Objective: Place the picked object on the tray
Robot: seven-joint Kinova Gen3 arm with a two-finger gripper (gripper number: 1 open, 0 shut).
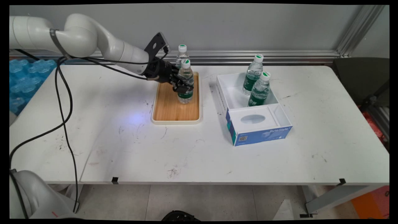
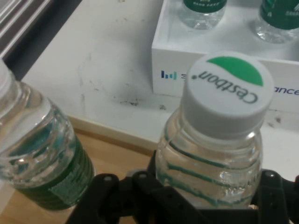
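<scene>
Gripper [image 1: 182,85] is clamped around a clear water bottle [image 1: 185,83], fingers on the body just above its green label. Bottle is upright on the wooden tray [image 1: 174,112], upper centre of the main view, far end of the tray. Hand view confirms: black linkage on both sides of the bottle [image 2: 215,154], white cap with green "Cestbon" mark [image 2: 227,88] centre right.

Second water bottle [image 1: 182,55] stands just behind the held one at the tray's far edge; in the hand view it's at lower left [image 2: 39,149].

Right of the tray: open white-and-blue box [image 1: 264,133] with two more water bottles upright in its far compartment, [image 1: 252,79] and [image 1: 260,90].

White table [image 1: 124,149], scuffed.
</scene>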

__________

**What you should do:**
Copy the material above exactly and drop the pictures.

**Answer section:**
Objective: Place the picked object on the tray
Robot: seven-joint Kinova Gen3 arm with a two-finger gripper (gripper number: 1 open, 0 shut).
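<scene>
Gripper [image 1: 182,85] is clamped around a clear water bottle [image 1: 185,83], fingers on the body just above its green label. Bottle is upright on the wooden tray [image 1: 174,112], upper centre of the main view, far end of the tray. Hand view confirms: black linkage on both sides of the bottle [image 2: 215,154], white cap with green "Cestbon" mark [image 2: 227,88] centre right.

Second water bottle [image 1: 182,55] stands just behind the held one at the tray's far edge; in the hand view it's at lower left [image 2: 39,149].

Right of the tray: open white-and-blue box [image 1: 264,133] with two more water bottles upright in its far compartment, [image 1: 252,79] and [image 1: 260,90].

White table [image 1: 124,149], scuffed.
</scene>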

That finishes the output for this exercise.